*WHAT THE EXERCISE ASKS:*
After locating the line that contains "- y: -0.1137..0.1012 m" in the records below, write out exactly that line and each line after it through the one that contains "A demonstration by", and nothing else.

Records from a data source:
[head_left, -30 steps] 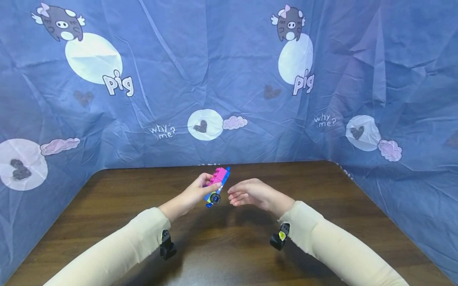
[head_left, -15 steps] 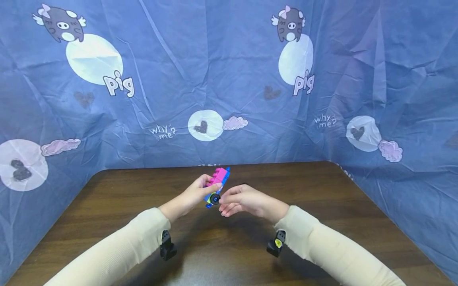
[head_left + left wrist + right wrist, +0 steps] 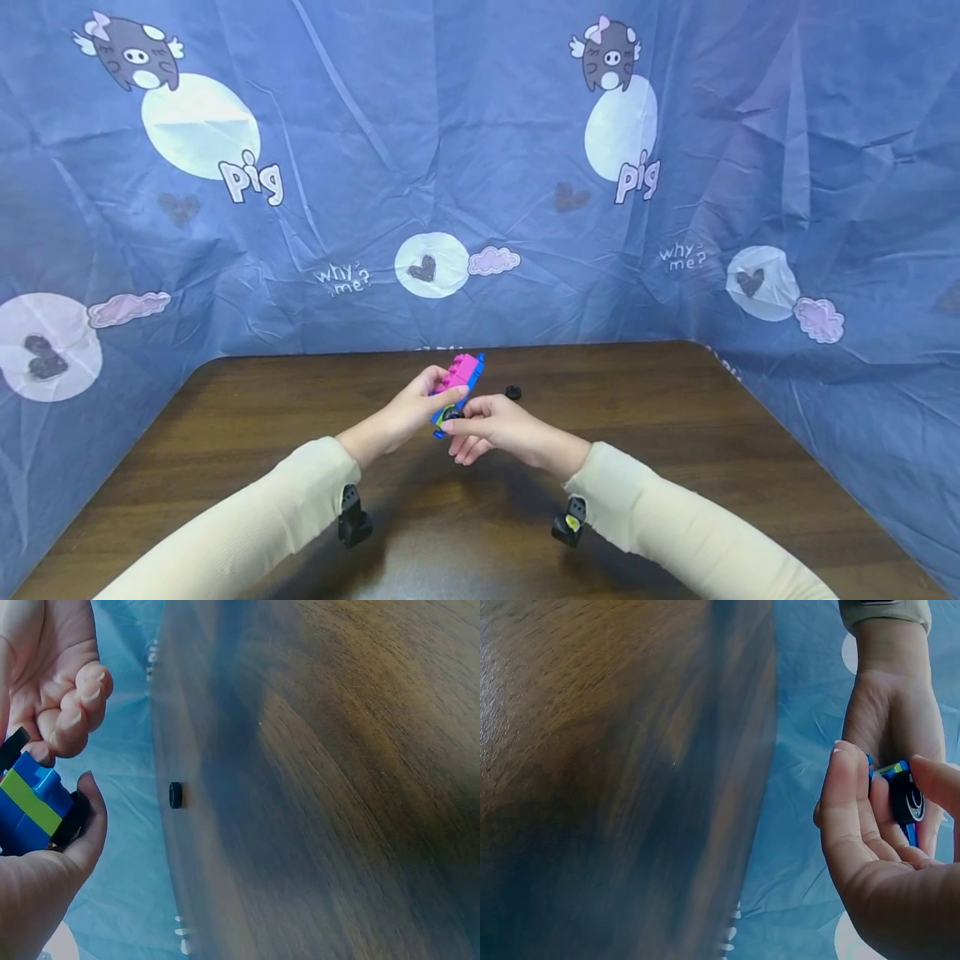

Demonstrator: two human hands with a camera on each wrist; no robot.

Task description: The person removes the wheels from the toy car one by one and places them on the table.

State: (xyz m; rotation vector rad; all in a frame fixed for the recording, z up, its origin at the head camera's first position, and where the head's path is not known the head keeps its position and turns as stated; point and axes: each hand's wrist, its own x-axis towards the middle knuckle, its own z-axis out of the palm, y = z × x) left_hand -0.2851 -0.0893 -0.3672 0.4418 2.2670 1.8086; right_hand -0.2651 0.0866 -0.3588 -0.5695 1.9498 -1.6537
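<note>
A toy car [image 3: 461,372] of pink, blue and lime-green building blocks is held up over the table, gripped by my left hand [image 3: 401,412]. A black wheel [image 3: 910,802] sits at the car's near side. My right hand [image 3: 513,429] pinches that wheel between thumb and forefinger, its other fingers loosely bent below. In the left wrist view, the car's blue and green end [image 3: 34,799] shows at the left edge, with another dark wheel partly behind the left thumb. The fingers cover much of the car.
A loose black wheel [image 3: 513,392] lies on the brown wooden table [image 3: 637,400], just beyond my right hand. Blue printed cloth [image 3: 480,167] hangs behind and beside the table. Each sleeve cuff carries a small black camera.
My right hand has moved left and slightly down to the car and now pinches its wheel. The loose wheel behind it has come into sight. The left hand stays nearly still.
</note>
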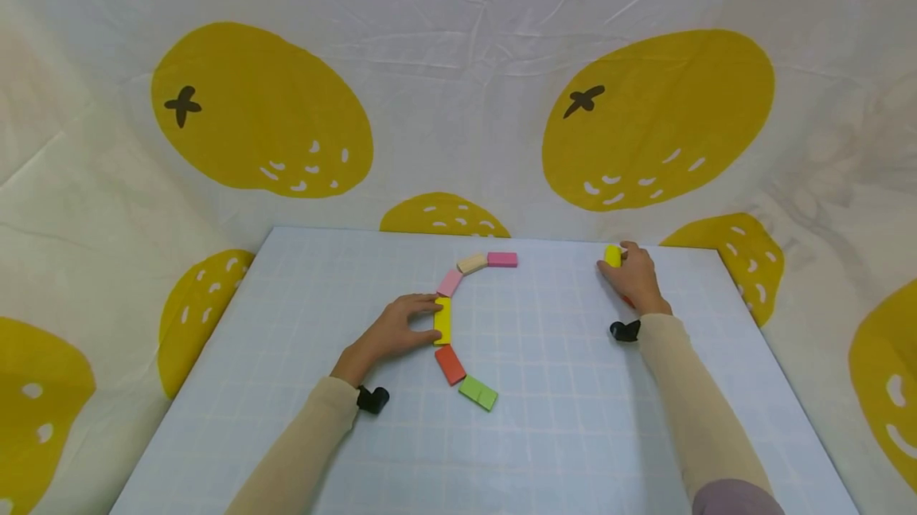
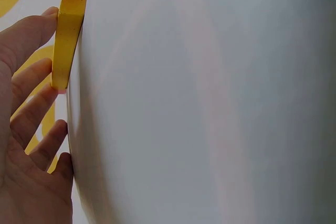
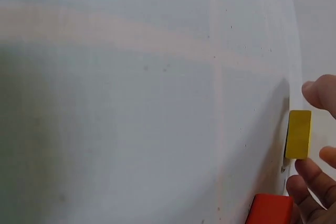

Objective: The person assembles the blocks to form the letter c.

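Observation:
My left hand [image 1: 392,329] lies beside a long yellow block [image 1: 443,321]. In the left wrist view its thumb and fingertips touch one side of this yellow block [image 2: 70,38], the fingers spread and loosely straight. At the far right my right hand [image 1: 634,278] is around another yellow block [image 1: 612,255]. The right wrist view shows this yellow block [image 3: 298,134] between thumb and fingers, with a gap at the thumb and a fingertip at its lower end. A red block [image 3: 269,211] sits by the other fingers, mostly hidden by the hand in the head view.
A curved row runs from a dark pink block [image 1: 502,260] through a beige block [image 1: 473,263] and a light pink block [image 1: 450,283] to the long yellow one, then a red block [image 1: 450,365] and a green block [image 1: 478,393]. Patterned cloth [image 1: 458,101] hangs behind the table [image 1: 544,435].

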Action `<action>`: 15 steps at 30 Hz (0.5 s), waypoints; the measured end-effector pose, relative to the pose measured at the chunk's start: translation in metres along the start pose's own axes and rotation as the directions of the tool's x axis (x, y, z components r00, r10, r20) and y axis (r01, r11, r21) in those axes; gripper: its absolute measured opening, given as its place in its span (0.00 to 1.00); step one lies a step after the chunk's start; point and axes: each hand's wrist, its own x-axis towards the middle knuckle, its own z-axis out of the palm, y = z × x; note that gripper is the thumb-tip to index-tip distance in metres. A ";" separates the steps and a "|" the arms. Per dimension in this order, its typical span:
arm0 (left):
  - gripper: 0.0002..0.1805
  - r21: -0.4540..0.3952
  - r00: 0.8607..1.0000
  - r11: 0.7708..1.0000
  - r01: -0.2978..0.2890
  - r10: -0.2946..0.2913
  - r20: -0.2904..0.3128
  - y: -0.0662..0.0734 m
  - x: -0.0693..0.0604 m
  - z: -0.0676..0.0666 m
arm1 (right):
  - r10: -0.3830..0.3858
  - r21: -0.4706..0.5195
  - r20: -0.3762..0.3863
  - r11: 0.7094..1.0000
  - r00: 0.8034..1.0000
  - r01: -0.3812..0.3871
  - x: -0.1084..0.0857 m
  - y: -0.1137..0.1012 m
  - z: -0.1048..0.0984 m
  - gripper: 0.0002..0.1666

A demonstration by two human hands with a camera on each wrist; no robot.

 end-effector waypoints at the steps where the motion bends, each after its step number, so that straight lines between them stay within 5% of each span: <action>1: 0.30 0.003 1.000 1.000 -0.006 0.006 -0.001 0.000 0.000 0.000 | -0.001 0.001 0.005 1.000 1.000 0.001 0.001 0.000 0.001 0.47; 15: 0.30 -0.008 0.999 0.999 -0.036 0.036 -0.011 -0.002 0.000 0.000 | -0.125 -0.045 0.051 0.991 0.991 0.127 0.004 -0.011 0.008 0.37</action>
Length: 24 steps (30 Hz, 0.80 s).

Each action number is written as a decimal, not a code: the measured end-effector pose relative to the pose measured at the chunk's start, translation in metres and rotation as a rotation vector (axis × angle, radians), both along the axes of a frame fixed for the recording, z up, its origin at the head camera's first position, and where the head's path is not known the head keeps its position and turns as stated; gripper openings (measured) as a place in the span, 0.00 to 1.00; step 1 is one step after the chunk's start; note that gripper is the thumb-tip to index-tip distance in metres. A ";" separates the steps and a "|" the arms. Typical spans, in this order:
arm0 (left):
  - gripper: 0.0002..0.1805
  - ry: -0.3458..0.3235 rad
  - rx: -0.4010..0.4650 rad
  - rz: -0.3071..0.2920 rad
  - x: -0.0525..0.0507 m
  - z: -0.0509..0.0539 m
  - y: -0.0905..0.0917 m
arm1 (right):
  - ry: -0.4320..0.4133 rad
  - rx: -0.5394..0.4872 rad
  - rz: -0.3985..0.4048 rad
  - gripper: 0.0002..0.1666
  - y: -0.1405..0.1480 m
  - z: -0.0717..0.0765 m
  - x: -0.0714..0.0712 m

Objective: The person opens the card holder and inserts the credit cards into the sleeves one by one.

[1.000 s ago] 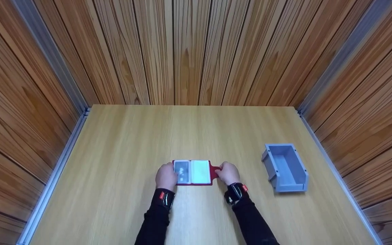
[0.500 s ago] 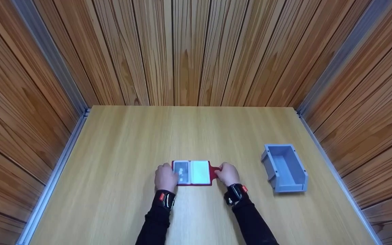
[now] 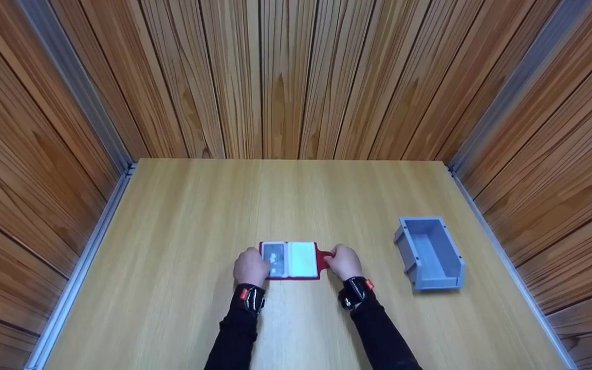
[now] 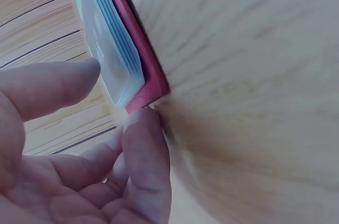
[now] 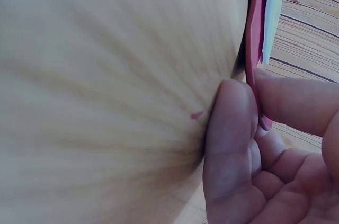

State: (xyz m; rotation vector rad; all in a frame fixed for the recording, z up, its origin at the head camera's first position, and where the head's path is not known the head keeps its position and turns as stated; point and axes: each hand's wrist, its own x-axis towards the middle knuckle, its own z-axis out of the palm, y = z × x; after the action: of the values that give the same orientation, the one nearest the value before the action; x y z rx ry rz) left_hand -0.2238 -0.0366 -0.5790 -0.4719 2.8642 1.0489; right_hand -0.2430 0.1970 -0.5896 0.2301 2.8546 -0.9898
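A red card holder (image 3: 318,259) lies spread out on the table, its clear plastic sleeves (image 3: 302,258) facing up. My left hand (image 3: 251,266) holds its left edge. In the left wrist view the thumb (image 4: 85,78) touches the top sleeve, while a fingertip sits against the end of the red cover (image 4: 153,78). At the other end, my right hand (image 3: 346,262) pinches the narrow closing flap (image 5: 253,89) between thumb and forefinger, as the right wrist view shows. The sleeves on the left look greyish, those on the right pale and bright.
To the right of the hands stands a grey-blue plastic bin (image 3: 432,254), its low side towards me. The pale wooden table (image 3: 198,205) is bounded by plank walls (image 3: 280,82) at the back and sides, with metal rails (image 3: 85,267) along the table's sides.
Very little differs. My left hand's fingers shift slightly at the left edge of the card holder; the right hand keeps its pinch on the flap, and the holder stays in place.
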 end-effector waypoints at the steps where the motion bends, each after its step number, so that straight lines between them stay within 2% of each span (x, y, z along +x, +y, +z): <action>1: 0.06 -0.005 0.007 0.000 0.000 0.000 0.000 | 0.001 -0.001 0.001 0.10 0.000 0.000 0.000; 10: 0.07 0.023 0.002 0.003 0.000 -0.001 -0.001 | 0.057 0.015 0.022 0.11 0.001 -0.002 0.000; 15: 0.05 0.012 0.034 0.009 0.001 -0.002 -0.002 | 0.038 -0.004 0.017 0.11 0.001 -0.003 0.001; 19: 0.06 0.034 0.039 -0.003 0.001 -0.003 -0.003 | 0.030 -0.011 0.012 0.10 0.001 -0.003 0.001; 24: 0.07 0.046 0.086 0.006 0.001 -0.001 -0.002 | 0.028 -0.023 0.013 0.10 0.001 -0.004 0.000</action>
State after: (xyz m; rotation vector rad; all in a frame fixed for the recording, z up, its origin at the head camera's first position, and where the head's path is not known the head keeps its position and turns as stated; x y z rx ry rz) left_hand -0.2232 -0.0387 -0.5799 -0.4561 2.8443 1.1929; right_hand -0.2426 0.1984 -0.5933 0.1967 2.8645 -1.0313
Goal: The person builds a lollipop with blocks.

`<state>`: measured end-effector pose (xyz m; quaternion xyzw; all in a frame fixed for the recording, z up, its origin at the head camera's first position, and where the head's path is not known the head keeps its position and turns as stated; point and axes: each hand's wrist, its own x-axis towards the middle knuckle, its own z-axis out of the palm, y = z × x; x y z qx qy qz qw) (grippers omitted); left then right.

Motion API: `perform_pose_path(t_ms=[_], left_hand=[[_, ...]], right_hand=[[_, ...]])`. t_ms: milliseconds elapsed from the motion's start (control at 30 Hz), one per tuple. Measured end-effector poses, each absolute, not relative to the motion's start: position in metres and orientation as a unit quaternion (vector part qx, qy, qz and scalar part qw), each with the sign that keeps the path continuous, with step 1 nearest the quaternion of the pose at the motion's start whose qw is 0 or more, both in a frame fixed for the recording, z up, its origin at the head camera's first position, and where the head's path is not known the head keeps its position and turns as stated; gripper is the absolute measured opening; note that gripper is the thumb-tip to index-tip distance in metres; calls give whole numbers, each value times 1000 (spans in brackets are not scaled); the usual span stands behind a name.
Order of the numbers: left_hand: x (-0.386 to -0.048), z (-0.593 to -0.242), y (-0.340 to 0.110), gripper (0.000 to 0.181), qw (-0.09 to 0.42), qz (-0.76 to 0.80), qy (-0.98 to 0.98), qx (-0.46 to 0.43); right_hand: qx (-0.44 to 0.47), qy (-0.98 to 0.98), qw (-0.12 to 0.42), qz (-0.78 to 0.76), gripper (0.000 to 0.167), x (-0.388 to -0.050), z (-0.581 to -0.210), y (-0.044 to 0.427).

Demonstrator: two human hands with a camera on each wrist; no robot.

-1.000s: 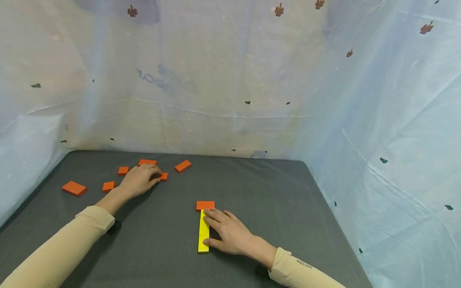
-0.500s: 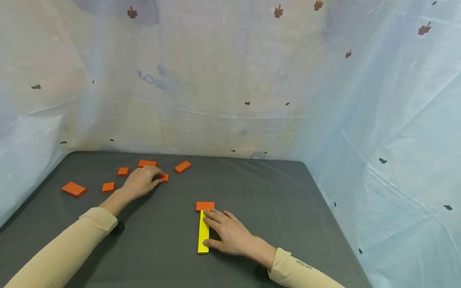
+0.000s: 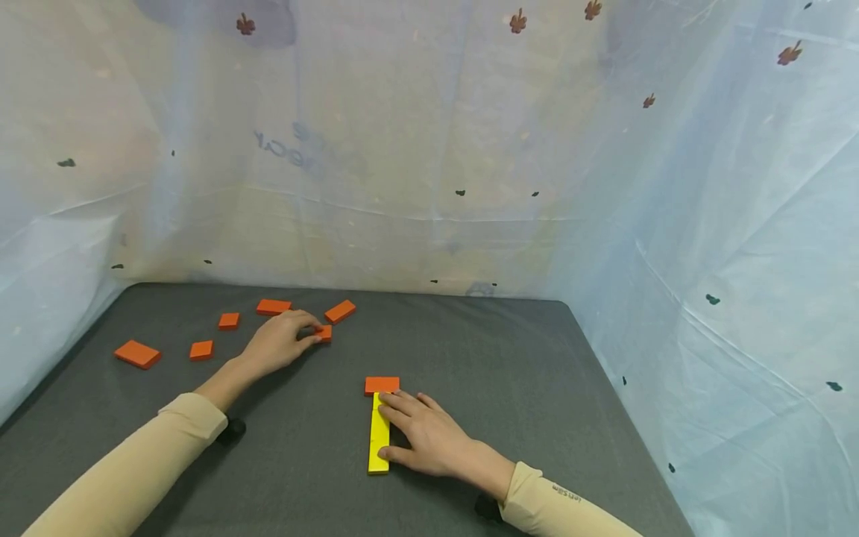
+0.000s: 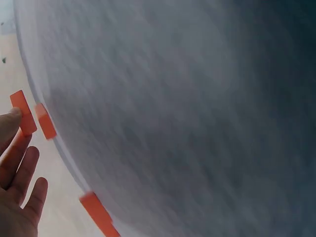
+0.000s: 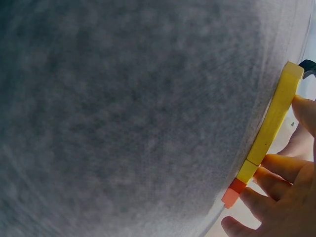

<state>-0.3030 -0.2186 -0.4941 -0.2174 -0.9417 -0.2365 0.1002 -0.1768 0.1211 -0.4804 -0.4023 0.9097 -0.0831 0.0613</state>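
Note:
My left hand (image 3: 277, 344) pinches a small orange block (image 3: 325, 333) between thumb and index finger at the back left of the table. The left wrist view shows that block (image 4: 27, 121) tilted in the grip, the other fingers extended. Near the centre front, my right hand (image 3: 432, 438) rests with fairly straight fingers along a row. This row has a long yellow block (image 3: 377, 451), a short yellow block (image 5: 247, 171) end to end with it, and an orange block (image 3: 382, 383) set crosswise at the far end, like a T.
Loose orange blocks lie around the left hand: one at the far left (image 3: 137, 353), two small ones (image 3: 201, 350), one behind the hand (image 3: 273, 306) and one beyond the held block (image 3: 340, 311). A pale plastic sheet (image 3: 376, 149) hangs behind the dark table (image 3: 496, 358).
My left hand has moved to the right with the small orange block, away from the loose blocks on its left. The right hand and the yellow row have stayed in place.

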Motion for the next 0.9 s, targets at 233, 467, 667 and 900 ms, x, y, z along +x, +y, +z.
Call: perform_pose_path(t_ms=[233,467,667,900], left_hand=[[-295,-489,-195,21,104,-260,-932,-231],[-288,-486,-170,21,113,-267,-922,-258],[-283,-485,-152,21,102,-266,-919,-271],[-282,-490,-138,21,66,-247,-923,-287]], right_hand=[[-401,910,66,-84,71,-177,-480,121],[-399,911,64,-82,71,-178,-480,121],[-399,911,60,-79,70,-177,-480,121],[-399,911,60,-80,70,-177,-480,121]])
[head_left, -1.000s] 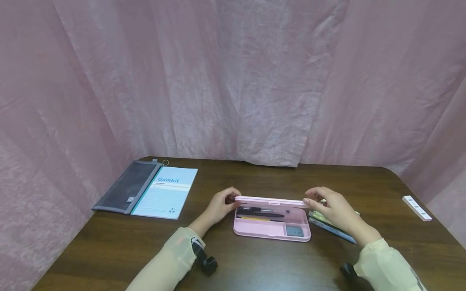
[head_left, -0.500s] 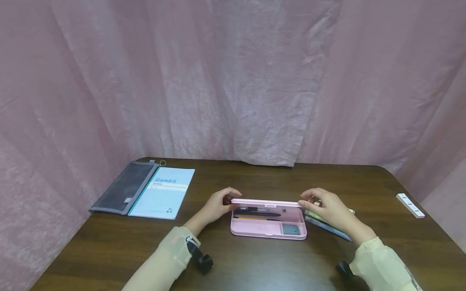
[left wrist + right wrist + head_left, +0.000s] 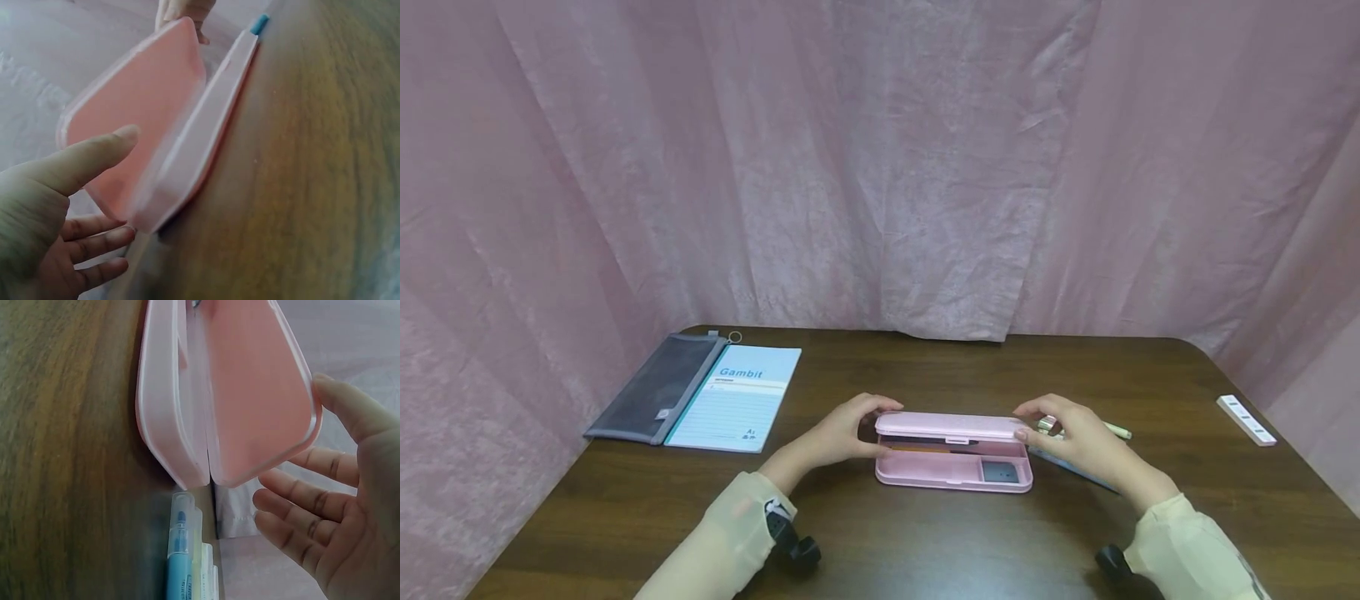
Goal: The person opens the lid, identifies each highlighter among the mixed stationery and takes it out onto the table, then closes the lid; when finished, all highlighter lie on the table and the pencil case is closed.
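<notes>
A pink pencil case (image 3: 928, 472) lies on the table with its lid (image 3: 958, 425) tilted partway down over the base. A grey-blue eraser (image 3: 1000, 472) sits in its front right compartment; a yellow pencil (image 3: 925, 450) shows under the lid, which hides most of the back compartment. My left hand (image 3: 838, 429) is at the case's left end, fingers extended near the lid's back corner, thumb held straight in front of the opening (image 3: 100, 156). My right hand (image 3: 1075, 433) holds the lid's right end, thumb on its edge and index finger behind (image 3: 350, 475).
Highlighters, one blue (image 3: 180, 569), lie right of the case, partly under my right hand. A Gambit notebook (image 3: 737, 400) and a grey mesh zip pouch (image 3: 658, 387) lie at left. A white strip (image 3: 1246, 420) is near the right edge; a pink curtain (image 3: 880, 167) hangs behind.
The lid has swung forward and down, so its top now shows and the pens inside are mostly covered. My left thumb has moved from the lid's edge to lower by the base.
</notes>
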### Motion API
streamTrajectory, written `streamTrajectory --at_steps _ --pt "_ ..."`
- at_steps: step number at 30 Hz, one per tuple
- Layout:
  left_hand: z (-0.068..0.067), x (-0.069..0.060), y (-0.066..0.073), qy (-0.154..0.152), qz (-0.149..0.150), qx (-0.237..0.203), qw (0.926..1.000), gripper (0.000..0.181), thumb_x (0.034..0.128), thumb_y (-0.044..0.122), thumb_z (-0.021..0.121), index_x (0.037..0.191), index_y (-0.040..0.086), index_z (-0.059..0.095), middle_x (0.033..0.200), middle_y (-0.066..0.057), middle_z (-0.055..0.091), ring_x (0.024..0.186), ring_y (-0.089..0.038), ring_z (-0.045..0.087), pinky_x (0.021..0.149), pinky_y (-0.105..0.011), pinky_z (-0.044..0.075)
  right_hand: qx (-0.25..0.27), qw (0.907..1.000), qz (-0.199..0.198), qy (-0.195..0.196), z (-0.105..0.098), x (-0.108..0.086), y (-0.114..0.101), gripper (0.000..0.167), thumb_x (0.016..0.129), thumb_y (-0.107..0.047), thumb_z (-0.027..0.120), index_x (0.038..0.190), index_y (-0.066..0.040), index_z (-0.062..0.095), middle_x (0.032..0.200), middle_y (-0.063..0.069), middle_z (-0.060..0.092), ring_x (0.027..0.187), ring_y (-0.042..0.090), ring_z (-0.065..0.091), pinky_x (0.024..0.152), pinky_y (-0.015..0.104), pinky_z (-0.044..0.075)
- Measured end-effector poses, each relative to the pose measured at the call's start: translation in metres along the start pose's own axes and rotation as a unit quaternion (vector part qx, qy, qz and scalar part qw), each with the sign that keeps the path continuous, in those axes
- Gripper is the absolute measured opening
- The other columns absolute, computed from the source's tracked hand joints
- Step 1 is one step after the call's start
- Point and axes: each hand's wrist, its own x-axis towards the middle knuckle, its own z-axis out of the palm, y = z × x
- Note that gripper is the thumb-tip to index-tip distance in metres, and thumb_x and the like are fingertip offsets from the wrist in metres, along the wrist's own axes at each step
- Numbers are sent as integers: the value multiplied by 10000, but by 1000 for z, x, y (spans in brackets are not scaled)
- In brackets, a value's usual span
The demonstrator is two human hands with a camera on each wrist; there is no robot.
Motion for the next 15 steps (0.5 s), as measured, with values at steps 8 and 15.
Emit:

*ANSWER TO THE PROBLEM:*
  - y: -0.1137..0.1012 m
  - z: -0.1048..0.0984 m
  - gripper: 0.0002..0.1666

A demonstration by two human hands with a camera on each wrist; no robot.

With that, the exercise is finished.